30 juillet 2004 - l’explosion du gazoduc à Ghislenghien fait 24 morts et plus d’une centaine de blessés. Plus de huit ans après la catastrophe, l’épopée judiciaire des victimes n’a toujours pas pris fin. La Cour de Cassation vient en effet de renvoyer une partie du volet civil du sinistre devant la Cour d’appel de Liège. Le débat sur les responsabilités connaît donc un nouveau rebondissement.

Face à cette tragédie et à la lenteur du processus d’indemnisation, le législateur a réagi. Le 1er novembre dernier est entrée en vigueur la « loi Ghislenghien » qui permet aux victimes de certains accidents technologiques d’obtenir la réparation des dommages, pécuniaires ou non, résultant de lésions corporelles.

Certes, cette loi permet aux victimes d’être indemnisée par un Fonds sans devoir passer par la démonstration, souvent longue et coûteuse, de la commission d’une faute par un ou plusieurs acteurs du drame. Pour autant, la « loi Ghislenghien » n’est pas d’application automatique en cas de sinistre lié à un « accident technologique ».

L’ « accident technologique » visé par la loi doit tout d’abord répondre à certains critères. Il doit s’agir d’un accident résultant d’une défaillance humaine ou technique survenant dans un immeuble, une installation ou encore lors de la réalisation d’ouvrages. Les lieux concernés, qu’ils soient accessibles au public ou non, peuvent indistinctement appartenir ou être exploités par le secteur privé ou public, par une personne morale ou physique.

Cet accident doit également présenter une certaine ampleur, c’est-à-dire avoir entraîné des lésions corporelles sévères pour un certain nombre de personnes touchées par la catastrophe .

Une fois ces conditions remplies, « l’accident technologique de grande ampleur » doit encore être reconnu comme un « sinistre exceptionnel » par le Comité des sages prévu par la loi et composé de représentants de différents ministères ainsi que du secteur des assurances .
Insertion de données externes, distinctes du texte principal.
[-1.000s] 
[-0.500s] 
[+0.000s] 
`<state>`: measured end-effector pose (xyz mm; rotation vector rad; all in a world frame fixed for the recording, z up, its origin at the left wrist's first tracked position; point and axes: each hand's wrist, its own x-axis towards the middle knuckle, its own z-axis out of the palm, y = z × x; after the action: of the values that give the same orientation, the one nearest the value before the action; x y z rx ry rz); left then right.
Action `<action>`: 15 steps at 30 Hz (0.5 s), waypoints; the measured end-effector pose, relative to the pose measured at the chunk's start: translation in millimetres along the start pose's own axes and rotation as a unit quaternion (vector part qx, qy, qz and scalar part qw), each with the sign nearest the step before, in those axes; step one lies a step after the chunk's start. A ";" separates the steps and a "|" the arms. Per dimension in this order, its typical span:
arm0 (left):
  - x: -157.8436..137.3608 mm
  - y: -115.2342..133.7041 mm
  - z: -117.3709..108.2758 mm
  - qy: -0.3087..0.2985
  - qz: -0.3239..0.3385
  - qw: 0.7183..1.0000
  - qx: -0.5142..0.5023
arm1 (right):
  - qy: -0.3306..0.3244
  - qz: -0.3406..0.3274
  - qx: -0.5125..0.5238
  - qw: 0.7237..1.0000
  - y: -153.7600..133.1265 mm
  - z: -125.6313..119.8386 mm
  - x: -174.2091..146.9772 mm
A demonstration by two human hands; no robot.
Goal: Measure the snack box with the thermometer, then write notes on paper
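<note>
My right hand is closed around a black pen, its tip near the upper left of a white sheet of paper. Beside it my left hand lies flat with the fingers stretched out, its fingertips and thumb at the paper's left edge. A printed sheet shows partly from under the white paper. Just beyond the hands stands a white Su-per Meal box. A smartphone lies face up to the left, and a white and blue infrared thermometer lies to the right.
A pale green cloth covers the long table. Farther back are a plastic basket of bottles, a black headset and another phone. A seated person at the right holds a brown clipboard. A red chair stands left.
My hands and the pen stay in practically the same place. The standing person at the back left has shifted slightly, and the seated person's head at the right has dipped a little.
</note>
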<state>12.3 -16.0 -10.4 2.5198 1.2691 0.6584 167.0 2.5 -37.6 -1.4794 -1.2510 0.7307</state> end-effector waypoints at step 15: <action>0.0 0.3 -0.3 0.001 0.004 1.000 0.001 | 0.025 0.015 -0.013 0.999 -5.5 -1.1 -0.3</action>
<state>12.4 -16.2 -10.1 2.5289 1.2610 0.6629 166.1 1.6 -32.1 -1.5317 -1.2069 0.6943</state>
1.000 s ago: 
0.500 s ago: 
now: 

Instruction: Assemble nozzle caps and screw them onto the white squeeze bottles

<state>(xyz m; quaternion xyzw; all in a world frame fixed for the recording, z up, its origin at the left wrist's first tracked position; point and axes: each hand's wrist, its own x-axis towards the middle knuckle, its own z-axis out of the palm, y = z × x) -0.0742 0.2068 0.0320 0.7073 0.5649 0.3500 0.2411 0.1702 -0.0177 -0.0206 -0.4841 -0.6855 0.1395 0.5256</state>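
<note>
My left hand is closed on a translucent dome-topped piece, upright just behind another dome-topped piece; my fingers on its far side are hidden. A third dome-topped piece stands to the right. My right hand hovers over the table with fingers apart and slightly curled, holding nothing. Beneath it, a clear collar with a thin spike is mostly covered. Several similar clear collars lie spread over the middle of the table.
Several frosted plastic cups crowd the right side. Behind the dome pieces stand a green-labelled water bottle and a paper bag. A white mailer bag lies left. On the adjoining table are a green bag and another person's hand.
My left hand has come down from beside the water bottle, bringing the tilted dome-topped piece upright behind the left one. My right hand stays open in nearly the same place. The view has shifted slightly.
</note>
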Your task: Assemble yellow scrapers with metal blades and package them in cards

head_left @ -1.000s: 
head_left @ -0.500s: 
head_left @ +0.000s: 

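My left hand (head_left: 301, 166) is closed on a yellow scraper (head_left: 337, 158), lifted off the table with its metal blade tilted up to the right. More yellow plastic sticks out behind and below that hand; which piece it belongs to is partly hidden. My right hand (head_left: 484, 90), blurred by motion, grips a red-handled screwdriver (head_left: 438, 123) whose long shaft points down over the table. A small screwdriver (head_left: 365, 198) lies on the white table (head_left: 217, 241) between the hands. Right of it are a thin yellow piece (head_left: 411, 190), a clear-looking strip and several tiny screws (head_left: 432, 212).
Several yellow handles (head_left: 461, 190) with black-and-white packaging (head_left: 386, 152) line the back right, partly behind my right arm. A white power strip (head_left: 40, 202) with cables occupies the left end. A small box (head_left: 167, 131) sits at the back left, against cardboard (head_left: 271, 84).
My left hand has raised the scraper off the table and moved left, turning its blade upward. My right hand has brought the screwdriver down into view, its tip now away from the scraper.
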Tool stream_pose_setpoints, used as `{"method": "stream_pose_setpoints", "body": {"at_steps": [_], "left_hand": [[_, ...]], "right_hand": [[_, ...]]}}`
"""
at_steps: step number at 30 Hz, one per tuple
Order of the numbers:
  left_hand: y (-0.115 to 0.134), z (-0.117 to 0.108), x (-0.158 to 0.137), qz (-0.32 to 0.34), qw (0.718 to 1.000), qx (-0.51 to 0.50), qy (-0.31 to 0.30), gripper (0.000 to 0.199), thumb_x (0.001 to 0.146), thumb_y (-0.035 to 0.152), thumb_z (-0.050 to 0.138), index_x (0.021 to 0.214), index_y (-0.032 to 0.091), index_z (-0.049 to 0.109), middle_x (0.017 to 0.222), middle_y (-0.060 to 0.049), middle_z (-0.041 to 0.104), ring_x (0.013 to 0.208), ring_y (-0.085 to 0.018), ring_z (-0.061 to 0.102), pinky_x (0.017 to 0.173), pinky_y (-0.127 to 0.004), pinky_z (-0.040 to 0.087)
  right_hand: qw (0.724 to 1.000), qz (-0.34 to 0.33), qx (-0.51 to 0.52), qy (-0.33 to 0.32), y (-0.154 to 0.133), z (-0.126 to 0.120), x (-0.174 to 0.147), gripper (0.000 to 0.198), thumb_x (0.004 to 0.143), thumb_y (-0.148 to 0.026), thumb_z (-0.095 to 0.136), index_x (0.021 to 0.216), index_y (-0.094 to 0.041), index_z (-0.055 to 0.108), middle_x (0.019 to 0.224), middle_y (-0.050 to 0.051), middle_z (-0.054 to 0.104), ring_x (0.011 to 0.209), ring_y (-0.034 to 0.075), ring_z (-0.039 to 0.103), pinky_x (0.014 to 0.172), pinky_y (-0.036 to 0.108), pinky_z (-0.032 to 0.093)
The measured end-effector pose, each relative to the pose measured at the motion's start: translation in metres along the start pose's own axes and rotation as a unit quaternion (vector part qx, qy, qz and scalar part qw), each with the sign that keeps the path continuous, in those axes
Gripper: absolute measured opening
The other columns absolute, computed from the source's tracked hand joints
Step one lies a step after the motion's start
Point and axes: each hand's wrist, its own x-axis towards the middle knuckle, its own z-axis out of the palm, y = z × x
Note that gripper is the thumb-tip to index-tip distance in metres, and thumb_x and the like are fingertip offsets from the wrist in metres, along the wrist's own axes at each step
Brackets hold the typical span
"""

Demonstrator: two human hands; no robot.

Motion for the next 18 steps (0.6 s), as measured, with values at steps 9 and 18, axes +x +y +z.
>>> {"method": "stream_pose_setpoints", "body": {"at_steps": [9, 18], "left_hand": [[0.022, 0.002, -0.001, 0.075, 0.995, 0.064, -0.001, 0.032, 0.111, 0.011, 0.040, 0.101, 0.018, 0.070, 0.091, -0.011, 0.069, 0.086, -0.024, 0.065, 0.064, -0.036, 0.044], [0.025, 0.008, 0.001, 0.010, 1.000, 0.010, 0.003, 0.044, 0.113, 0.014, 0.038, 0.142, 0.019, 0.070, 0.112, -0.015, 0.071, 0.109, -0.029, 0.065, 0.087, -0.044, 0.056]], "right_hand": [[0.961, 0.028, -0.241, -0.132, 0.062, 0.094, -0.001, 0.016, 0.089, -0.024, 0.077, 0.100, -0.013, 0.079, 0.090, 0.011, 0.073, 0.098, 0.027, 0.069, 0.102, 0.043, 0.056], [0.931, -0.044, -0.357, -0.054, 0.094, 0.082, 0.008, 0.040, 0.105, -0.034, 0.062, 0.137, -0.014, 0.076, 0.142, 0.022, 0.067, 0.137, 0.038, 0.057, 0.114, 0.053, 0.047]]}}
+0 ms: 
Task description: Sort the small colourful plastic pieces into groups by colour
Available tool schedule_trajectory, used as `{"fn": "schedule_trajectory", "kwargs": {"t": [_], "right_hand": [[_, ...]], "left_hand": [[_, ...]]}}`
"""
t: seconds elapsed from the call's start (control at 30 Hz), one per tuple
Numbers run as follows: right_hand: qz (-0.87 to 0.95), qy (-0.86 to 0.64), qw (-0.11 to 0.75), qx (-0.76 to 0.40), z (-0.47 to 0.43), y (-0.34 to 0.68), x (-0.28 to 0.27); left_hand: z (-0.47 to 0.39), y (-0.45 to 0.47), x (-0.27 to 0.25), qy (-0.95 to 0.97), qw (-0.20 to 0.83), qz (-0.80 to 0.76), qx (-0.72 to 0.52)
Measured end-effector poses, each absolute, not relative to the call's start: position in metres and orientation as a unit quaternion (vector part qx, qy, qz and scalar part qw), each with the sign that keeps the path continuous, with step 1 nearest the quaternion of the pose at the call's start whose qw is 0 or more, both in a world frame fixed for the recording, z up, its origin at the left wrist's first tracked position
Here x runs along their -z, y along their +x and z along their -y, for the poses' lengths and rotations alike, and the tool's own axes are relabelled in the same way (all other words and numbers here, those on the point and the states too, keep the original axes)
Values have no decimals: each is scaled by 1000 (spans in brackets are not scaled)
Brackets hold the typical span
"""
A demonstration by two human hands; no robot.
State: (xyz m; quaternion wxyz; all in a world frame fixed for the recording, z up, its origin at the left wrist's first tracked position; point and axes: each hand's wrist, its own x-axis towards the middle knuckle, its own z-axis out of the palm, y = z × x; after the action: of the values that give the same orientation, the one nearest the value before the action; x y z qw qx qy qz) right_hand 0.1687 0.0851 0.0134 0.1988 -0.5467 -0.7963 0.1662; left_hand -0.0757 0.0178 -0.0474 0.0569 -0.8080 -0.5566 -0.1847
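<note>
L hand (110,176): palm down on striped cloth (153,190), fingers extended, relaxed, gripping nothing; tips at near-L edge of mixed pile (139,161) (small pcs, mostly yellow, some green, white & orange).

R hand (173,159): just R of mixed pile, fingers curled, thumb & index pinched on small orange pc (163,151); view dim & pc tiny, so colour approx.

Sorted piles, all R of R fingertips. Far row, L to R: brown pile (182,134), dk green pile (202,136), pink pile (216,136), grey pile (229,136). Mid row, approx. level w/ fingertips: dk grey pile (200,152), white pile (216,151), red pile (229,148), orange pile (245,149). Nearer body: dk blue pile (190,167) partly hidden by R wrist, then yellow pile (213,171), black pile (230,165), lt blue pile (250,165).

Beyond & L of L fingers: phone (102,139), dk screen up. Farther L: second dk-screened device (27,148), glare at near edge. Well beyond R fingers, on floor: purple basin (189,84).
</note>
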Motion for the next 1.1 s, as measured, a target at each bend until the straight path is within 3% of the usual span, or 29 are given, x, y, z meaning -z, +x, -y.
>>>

Le caractère « exceptionnel » du sinistre résultera d’une appréciation, par le Comité, de la difficulté de pouvoir déterminer les responsabilités en cause et les coupables de l’accident technologique. Lorsque le Comité constate que la détermination des fautes risque d’être problématique, il peut ainsi déclarer l’accident comme étant un « sinistre exceptionnel » et déclencher le processus d’indemnisation des victimes par le Fonds. Le dédommagement sera octroyé aux victimes dans un délai plus ou moins court en fonction du caractère quantifiable, déterminé ou non de leur dommage.

L’on notera que ce mécanisme d’indemnisation nouveau ne se substituera pas à ceux prévus par le droit commun. Dans certains cas, il n’interviendra ainsi qu’en complément, notamment, de la sécurité sociale, des assurances individuelles ou des RC souscrites par les responsables potentiels. Enfin, le Fonds sera subrogé dans les droits de la victime et pourra se retourner contre les fautifs ou leurs assureurs. A défaut de pouvoir déterminer les responsabilités à l’issue de la procédure judiciaire, la Caisse Nationale des Calamités prendra en charge l’indemnité octroyée à la victime par le Fonds.

Si cette loi demeure une belle avancée pour les victimes de catastrophe « technologique », il n’en reste pas moins que la procédure organisée est complexe. On ne perdra pas de vue non plus, que seuls les dommages résultant de lésions corporelles seront pris en charge. Les victimes devront donc se battre sur plusieurs fronts pour obtenir une indemnisation de tous les dommages subis.